Two months ago, we reported on a lawsuit filed in New Jersey by BMW against digital media company, TurboSquid, Inc. According to the complaint, TurboSquid was “marketing 3-D virtual models of vehicles that infringe the BMW trademarks, trade dress, and design patents.” The case presented interesting legal questions with respect to IP and virtual reality. For example, can selling a digital 3D model of a car, which exists only in virtual reality, infringe a design patent?
On August 10, BMW filed a Notice of Voluntary Dismissal of the case — without prejudice — leaving open the possibility of BMW “rebooting” its lawsuit against TurboSquid in the future. Thus, at least for now, it appears that the interesting legal questions are left to be resolved in a different or future dispute. Interestingly, we note that TurboSquid no longer sells 3-D models of BMW or Mini Cooper vehicles on their website — although they do have models of other vehicle manufacturers, such as Tesla, Audi and Toyota.
The blog, Protecting Designs, reported an interesting case filed last month that may have legal ramifications to the burgeoning VR industry: BMW v. TurboSquid, Inc.
The issue: Can selling a digital 3D model of a car, which exists only in virtual reality, infringe a design patent?
According to Wikipedia,
TurboSquid is a digital media company that sells stock 3D models used in 3D graphics to a variety of industries, including computer games, architecture, and interactive training. The company, headquartered in New Orleans, Louisiana in the United States, is most known for brokering the sale of 3D models in return for a percentage of the sales. As of 2014, TurboSquid had over 370,000 3D models in its library, making it the largest library of 3D models for sale in the world.
TurboSquid’s website lists Sony Pictures, Activision and Pixar as a few of their clients.
On May 3, 2016, BMW filed a complaint in a federal district court in New Jersey alleging, among other claims, that TurboSquid’s 3D models of certain vehicles infringe BMW’s design patents. In particular, BMW alleges that TurboSquid is “marketing 3-D virtual models of vehicles that infringe the BMW trademarks, trade dress, and design patents. [TurboSquid] markets and tags BMW-trademarked 3-D virtual models of BMW vehicles as suitable for games.”
BMW’s design patents (D473,165, D639,209, D664,896, D714,190, D714,687, and D724,495) are directed to BMW, Mini, and Rolls-Royce branded vehicles produced by BMW Group. The ’165 patent is titled “Surface configuration of a vehicle, toy and miscellaneous consumer products incorporating the design,” and the other patents are each titled “Vehicle, toy, and/or replicas thereof.” BMW have also asserted trademark infringement claims against TurboSquid and is seeking injunctive relief, disgorgement of all of TurboSquid’s profits under 35 U.S.C. Section 289, attorneys’ fees and other remedies.
It remains to be seen whether “virtual” objects can infringe a design patent (or perhaps in a future case, utility patents).
For more analysis on the trademark claims, Patently-O had an interesting write-up which can be accessed here.
On May 5, 2016, GeoVector Corporation (“GeoVector”) sued Samsung Electronics Co., Ltd., Samsung Electronics America, Inc., Samsung Telecommunications America, LLC (“Samsung”) in federal district court in the Northern District of California.
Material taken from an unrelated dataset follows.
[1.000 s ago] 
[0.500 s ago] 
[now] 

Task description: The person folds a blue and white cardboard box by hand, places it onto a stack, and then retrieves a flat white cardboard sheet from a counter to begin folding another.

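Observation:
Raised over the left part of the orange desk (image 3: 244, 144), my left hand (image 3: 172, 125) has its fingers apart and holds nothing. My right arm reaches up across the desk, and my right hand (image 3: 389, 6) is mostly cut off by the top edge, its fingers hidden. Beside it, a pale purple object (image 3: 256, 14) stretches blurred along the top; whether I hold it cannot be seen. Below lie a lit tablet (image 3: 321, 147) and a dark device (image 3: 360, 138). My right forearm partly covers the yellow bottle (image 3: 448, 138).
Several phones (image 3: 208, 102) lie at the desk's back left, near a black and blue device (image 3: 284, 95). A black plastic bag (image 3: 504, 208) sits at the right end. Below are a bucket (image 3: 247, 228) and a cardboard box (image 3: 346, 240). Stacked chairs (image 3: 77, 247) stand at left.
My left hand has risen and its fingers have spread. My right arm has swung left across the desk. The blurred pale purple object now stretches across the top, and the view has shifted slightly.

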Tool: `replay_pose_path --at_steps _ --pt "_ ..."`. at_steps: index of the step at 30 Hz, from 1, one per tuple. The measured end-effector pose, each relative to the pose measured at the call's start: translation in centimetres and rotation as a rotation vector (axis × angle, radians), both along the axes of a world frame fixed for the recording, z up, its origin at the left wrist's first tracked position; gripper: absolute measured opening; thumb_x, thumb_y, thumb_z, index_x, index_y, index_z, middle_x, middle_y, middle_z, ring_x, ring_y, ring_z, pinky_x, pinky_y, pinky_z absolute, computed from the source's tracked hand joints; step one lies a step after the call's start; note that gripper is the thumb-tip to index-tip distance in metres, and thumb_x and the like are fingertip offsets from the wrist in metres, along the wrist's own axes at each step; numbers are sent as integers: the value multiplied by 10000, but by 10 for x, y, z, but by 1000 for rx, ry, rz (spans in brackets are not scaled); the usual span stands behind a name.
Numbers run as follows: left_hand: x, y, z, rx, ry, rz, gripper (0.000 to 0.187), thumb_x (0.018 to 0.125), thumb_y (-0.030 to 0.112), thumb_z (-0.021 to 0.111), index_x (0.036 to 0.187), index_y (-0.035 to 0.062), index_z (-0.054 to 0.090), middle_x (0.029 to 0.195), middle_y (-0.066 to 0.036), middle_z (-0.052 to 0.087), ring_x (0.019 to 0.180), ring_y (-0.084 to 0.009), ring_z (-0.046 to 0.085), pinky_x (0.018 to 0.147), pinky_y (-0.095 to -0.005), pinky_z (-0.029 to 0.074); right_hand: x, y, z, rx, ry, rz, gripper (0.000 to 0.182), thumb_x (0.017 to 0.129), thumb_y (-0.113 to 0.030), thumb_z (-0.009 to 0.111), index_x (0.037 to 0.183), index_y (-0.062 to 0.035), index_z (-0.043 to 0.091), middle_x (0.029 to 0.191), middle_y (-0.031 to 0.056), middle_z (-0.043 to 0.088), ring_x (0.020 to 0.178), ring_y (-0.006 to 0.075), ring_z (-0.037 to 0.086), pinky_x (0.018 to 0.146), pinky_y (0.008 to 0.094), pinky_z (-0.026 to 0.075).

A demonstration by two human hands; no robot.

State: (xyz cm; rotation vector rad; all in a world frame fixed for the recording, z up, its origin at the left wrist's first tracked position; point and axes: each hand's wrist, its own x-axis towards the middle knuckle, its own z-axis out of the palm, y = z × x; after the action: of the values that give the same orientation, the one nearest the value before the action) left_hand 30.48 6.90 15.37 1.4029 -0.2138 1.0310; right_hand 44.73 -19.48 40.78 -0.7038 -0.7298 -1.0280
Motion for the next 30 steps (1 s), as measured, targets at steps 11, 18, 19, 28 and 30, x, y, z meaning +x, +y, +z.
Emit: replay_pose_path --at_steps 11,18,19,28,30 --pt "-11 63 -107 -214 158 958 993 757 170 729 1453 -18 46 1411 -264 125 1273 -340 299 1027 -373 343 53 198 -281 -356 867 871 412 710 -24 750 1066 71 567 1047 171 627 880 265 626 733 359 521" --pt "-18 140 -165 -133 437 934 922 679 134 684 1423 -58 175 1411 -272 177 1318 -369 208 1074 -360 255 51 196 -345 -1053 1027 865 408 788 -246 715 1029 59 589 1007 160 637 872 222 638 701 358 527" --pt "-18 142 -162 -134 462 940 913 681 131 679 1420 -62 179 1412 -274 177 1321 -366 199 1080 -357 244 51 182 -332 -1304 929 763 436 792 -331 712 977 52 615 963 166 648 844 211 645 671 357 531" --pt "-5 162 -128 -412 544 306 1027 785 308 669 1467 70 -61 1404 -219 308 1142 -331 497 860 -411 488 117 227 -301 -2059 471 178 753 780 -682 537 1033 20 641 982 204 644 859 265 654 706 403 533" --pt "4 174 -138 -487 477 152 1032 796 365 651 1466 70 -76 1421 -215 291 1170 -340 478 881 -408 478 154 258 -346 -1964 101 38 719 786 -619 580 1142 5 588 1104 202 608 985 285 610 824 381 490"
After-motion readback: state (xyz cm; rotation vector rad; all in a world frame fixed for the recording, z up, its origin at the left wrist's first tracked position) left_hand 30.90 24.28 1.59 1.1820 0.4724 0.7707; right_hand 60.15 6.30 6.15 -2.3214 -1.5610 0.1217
GeoVector’s complaint asserts against Samsung numerous patent infringement claims, trade secret misappropriation claims (under California law), Lanham Act violations and RICO violations.
According to the complaint, GeoVector was founded in 1987 by John Ellenby, a former employee at Xerox-PARC. In 1990, John Ellenby and his son, Thomas, conceptualized and invented “the first augmented reality device which utilized data as to the device’s position and orientation to display relevant information to the user.”
GeoVector is the owner and assignee of U.S. Patent Nos. 6,037,936 (“Computer vision system with a graphic user interface and remote camera control”), 7,301,536 (“Electro-optic vision systems”), 7,916,138 (“Electro-optic vision systems”).
GeoVector alleges that, in December 2002, Samsung and GeoVector had a meeting in which GeoVector produced a “confidential slide deck demonstrating the possibility of integrating GeoVector technology into Samsung handsets.” GeoVector also alleges that it disclosed to Samsung, in confidence, “its entire unpublished patent portfolio, including its early applications for augmented reality patents.” Despite negotiations that continued into 2008, the parties never consummated a licensing agreement. Subsequently, GeoVector alleges that Samsung began incorporating GeoVector’s technology into its Galaxy devices.
GeoVector begain sending numerous notice letters to Samsung in April 2013, notifying them of infringement, including claim charts. GeoVector also alleges that Samsung wrongfully patented GeoVector’s same augmented reality technology.
GeoVector’s complaint is fairly detailed and also takes a few shots at Samsung’s past IP litigations (“Because Samsung regularly refuses to license technology without being sued, victims are forced to sue Samsung”), and includes a list of former “victims.”